You told the story of a supposed false rumor about Liz Claiborne being on the Oprah Winfrey show as follows: "Soon after she retired from her company in 1989, a rumor spread that she had appeared on Oprah's show and said that she donated thirty percent of her profits to the church. Oprah supposedly asked her which church, to which Liz allegedly replied, "The Church of Satan." This rumor then picks up where the other one left off, with the show going to a commercial and Oprah returning alone sans her Claiborne outfit."

That is definitely not a false rumor, I watched the show myself, and after the commercial, Oprah returned alone, wearing a bathrobe. Although Liz Claiborne has obvious reasons for denying this event, I can only speculate on Oprah's reasons for denial might be. It happened. I saw what I saw and heard what I heard. I was shocked and apalled, and haven't bought an item of Liz Claiborne apparel or accessories since.

I cannot believe the extent of the ridiculous cover-up that has gone on about this absolutely 100% true rumor. I'm writing to you because you seem to have honorable intentions with your website. But, at least in this instance, your intentions are not founded in truth. Hopefully, innocently, you are actually the ones spreading a false rumor.

Before you send us a similar letter, consider the response I have provided to every similar letter thus far...

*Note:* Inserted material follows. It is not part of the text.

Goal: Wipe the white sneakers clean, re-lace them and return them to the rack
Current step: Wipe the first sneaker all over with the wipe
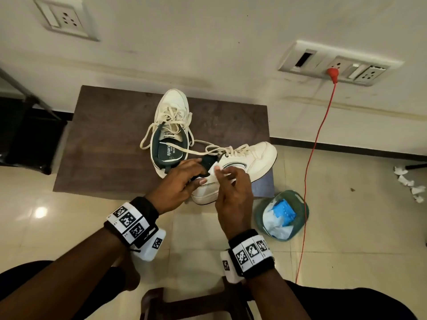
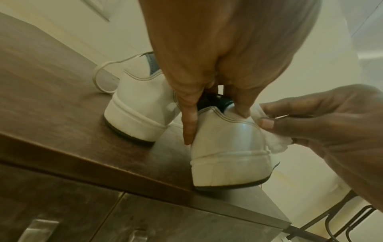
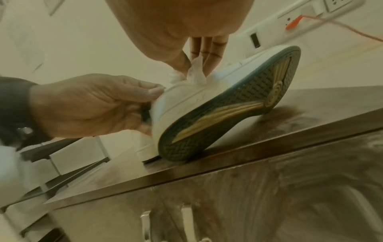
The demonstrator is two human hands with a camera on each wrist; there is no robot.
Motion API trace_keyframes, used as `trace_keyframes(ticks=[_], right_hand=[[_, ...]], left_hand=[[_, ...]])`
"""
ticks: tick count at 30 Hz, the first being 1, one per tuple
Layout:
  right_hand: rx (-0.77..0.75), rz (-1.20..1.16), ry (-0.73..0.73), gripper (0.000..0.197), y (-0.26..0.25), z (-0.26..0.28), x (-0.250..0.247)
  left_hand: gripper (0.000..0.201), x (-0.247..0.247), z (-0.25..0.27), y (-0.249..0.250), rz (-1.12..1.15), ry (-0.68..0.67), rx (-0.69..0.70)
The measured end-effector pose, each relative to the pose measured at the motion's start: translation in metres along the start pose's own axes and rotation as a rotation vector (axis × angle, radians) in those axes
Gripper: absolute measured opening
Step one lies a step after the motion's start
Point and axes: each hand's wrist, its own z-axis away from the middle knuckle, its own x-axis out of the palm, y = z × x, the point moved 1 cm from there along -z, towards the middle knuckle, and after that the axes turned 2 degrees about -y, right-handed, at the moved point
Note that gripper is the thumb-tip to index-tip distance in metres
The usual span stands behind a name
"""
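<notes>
Two white sneakers on dark wood table (image 1: 104,139). Far sneaker (image 1: 172,125) sits upright mid-table, toe toward the wall-side edge, laces loose & trailing. Near sneaker (image 1: 245,162) is at the front right corner, heel hanging past the front edge, tipped on its side w/ sole (image 3: 228,104) facing out to the right; toe end rests on the table.

Left hand (image 1: 178,185) grips the near sneaker's heel collar: thumb on one side of the heel, fingers curled into the opening. Right hand (image 1: 233,199) pinches a crumpled white wipe (image 2: 275,142) btw thumb & fingers, pressed against the shoe's side by the heel.

On floor just right of the table: green basket (image 1: 300,199) w/ blue & white stuff inside. Red cord (image 1: 316,139) runs from wall socket down past it. Crumpled white scraps (image 1: 409,183) on floor far right.
</notes>
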Motion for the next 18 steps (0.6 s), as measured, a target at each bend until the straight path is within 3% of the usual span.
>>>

After doing more research and still finding ABSOLUTELY no evidence for what you claim to have seen, I still stand by my article. This is the era of VCR’s, (and now Tivo, DVRs, Google videos,, etc.), not to mention that individual television studios/stations routinely (for many decades now) backup programs for re-broadcast... if something as dramatic as what is professed to have happened actual did, you can be sure that someone would have posted it, or made it available for broadcast or a news show. This has not happened. (In fact, it’s this prevalence of recordings that make it virtually impossible for any public figure to hide anything that was publicly recorded... clips keep showing up years after the fact). Lack of such evidence cannot be blamed on some anti-Christian conspiracy either, as hosts of Christians work for these studio/stations, and equally own recording units. Out of the 100’s of millions of such units in the USA and Canada (who typically get the same programming), there is still NO evidence. Even the early claim (i.e. 1989) come from the VCR era. Find me a shred of actual evidence and I’ll gladly reconsider my article... not to mention post the material on our website. Until then, the article stands.

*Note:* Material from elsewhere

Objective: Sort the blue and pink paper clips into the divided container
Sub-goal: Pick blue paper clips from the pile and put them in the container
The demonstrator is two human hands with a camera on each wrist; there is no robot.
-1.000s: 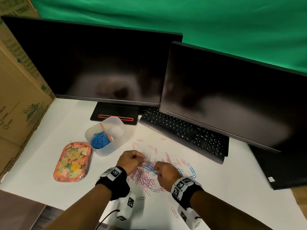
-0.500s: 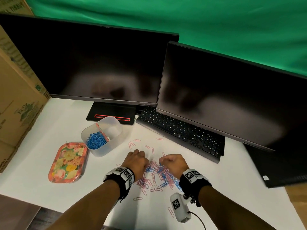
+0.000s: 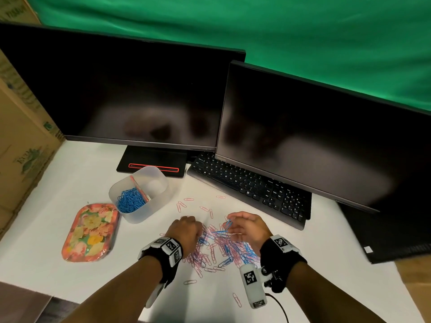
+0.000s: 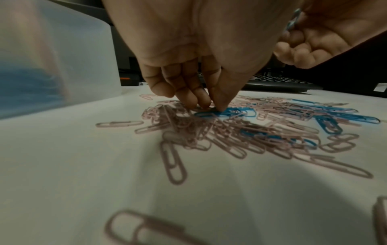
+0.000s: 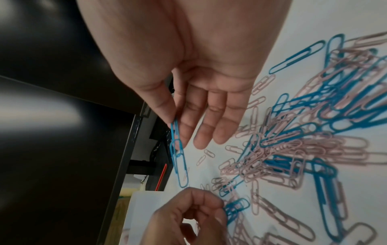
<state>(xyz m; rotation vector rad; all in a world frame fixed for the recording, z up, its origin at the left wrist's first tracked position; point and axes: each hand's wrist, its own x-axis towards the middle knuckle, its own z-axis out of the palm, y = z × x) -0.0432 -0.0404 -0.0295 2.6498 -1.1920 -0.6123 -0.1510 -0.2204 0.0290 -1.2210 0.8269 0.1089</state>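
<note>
A mixed pile of pink and blue paper clips lies on the white table between my hands. My right hand is lifted above the pile and pinches blue paper clips between thumb and forefinger, the other fingers straight. My left hand is down on the pile, its curled fingertips pinching a blue clip. The translucent divided container stands to the left. Its near compartment holds blue clips; the far one looks bare.
A flowered tray lies left of the container. A black keyboard and two dark monitors stand behind the pile. Cardboard boxes wall the left side. Stray pink clips lie near the front edge.
My right hand has risen off the pile with blue clips pinched in it. The left hand stays low on the pile's left side.
</note>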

PS. There are no “100% true rumors” – if it’s 100% true, it becomes a fact supported by evidence. If it’s not supported by evidence, only hearsay, it’s trading in gossip.

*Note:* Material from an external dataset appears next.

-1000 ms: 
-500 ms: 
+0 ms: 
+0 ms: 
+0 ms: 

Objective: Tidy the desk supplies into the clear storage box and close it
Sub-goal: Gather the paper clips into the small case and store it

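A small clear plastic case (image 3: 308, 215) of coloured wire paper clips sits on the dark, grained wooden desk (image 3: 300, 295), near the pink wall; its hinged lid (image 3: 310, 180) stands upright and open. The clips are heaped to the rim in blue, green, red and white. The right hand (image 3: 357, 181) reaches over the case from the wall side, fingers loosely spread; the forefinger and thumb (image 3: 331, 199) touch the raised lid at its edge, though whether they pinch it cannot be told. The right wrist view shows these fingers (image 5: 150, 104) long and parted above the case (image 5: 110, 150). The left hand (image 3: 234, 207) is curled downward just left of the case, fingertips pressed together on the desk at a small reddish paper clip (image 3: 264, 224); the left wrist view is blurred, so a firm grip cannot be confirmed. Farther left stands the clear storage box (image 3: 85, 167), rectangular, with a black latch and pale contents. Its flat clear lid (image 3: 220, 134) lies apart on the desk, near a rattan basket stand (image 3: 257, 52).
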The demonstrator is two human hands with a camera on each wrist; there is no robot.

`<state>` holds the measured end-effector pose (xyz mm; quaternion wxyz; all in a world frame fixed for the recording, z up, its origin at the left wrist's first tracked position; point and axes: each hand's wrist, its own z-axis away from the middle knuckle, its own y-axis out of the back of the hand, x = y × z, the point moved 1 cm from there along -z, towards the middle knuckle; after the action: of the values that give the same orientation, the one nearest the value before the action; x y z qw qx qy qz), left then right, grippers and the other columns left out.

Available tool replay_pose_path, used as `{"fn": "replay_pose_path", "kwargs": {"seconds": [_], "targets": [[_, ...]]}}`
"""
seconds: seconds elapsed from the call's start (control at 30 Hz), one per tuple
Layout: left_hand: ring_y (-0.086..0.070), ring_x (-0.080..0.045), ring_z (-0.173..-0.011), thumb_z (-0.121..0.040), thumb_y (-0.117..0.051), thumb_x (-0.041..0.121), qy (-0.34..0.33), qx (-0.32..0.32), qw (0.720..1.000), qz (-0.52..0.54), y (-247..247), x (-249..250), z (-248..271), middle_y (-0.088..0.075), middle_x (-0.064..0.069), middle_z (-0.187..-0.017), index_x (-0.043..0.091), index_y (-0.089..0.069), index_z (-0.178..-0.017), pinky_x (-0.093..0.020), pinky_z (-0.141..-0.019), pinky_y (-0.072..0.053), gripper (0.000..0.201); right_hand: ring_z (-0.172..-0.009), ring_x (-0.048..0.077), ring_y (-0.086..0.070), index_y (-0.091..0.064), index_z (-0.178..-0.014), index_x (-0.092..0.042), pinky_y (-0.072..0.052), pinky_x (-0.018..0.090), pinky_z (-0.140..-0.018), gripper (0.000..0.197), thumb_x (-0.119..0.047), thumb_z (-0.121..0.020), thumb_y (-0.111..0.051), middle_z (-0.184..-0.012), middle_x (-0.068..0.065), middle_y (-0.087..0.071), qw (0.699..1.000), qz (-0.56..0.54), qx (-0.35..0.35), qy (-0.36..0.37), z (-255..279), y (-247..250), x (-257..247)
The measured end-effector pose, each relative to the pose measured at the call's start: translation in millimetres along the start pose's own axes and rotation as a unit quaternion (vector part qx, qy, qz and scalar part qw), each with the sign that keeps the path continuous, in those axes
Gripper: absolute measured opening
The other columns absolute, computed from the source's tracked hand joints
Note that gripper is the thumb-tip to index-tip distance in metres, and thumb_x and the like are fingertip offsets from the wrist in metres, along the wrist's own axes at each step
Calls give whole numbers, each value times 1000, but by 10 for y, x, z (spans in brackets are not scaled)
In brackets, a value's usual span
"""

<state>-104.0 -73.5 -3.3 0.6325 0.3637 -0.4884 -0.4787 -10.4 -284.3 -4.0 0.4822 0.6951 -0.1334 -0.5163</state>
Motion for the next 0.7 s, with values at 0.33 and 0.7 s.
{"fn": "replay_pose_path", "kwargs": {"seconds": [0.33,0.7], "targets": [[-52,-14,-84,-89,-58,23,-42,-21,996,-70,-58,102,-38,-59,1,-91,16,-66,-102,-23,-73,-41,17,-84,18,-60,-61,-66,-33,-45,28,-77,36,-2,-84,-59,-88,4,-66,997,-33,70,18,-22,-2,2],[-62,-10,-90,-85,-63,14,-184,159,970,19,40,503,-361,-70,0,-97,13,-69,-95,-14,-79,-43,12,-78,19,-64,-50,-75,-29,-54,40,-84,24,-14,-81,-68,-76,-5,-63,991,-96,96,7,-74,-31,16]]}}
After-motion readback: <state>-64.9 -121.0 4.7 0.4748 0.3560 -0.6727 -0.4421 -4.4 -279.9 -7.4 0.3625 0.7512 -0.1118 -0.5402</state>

I must confess I'm perplexed over those who vigorously argue that they witnessed one of these events that never happened. It's actually quite rare (in my mail) for a claimant to have witnessed it first hand, usually it was a brother, sister, uncle, cousin, neighbor, or the like. Of course, the more people removed the more likely the facts got distorted (or invented). Returning to the rare individuals who claim first-person knowledge, of course without any evidence, I can only echo what a lawyer friend of mine said... "Human memory is inherently unreliable." Perhaps this was why God required complete agreement from at least two or three witnesses for any conviction under Old Testament law (Deuteronomy 19:15)! In fact, allegations in the church are still to be settled by the same standard (Matthew 18:16; 2 Corinthians 13:1; 1 Timothy 5:19). In regards to the circulating hoaxes, these isolated professed witnesses certainly don't meet that requirement, they differ on details ranging from when the alleged shows aired, to what actually took place in them. Hosts of actual witnesses, in consistent opposition, have far more credibility. The truth remains a fact fixed in time; lies and deception seem capable of never ending change. Seek the truth!